NoHarvester plugin version 1.2.1
Tested on Movable Type 3.3, 3.4, 4.0, 4.3 (should work with 3.2, and maybe with some earlier versions)

NoHarvester_1_2_1.zip (7K)

Movable Type 3.2 (or earlier) users must download the plugin BigPAPI version 1.04 and put it in the plugins or NoHarvester folder.
BigPAPI_1_04.zip (3K)

Installation and setup

Warning: Please follow installation steps carefully, otherwise legit comments can be blocked by this plugin.
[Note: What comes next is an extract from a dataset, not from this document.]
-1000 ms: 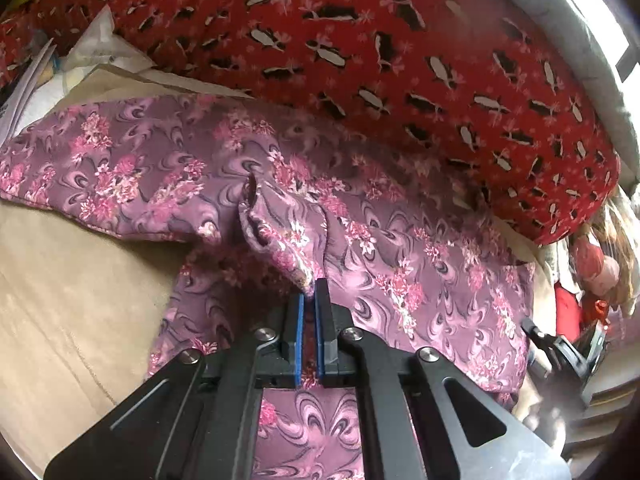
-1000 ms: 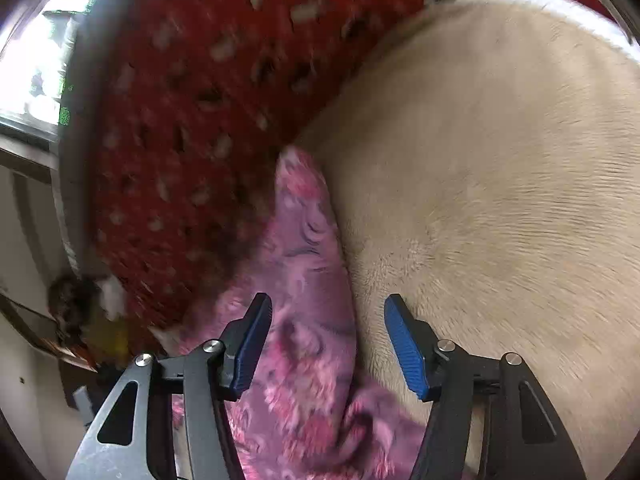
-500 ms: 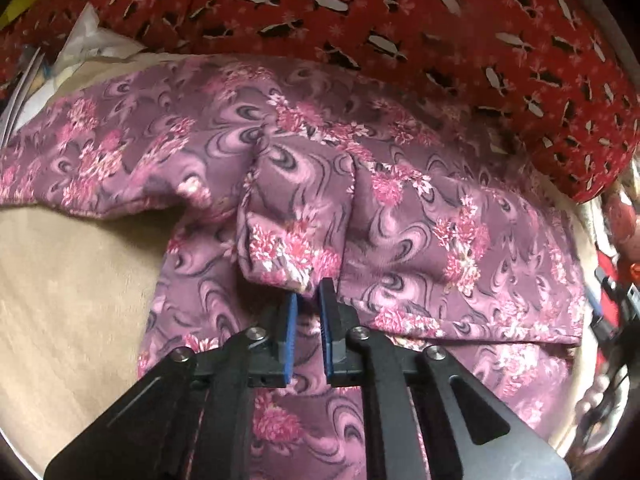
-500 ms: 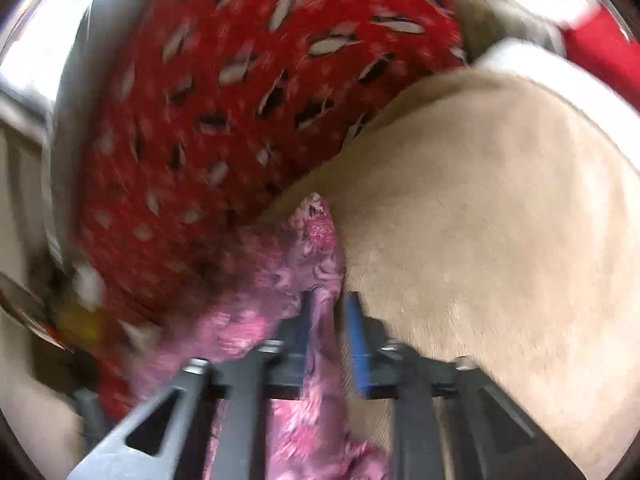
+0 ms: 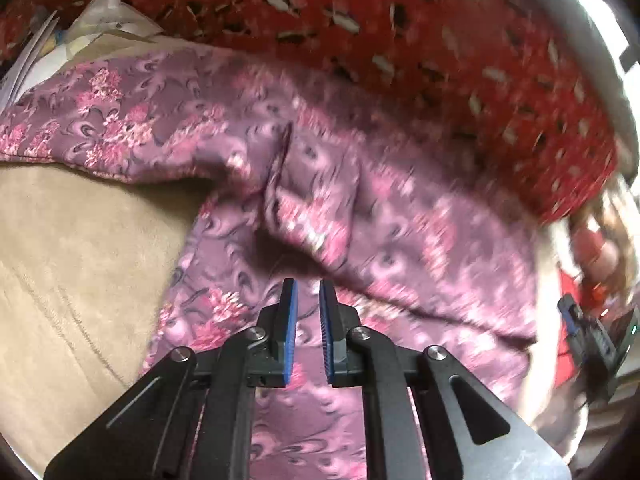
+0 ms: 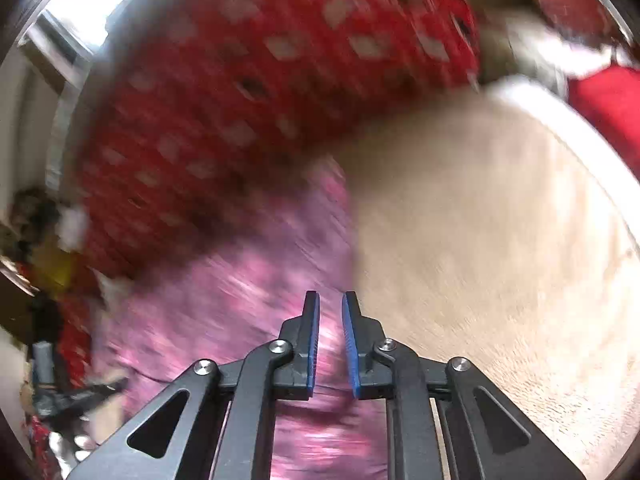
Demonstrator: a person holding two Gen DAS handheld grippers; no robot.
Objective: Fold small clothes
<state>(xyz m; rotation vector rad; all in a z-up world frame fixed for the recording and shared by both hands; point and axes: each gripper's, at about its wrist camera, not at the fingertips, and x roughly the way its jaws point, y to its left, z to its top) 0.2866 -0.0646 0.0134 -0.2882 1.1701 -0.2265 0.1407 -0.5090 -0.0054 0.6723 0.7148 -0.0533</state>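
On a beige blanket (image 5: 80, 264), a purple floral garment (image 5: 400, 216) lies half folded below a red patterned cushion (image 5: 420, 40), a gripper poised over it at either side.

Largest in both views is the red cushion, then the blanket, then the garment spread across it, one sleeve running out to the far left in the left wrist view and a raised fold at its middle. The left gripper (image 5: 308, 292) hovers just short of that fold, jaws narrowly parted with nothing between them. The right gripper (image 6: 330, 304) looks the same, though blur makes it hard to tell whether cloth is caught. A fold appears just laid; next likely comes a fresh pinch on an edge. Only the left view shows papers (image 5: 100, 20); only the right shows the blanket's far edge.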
  1. Place the NoHarvester folder inside of your Movable Type installation's plugins folder (typically /cgi-bin/mt/plugins/)
  2. Go to the plugins settings in System Overview (there are no blog-level settings)
  3. Follow instructions to add required fields to your CGI and PHP (static) templates
    (This is not necessary for CGI templates that use <MTCommentFields> to output the form.)
  4. Optionally, for increased security, specify an original "salt" and save changes
  5. Rebuild all individual archives or others that contain comment forms, and wait a little while (in case users might be in the process of posting comments)
  6. Again in the plugin settings, check the "Enable blocking" box, and save changes

NoHarvester is now operational. Try posting a comment to your own blog to make sure that everything works correctly. If there's a problem, like the "Spam isn't welcome here" message (which shouldn't occur if instructions above were followed), try rebuilding.

User agreement

This software's author will not be held responsible if data was to be lost or damaged because of its use.

Version history

Suggestions and comments

Suggestions to improve this plugin are welcome.

Update notifications

To be notified of the latest updates to this plugin and other great plugins, please install MT Plugin Network.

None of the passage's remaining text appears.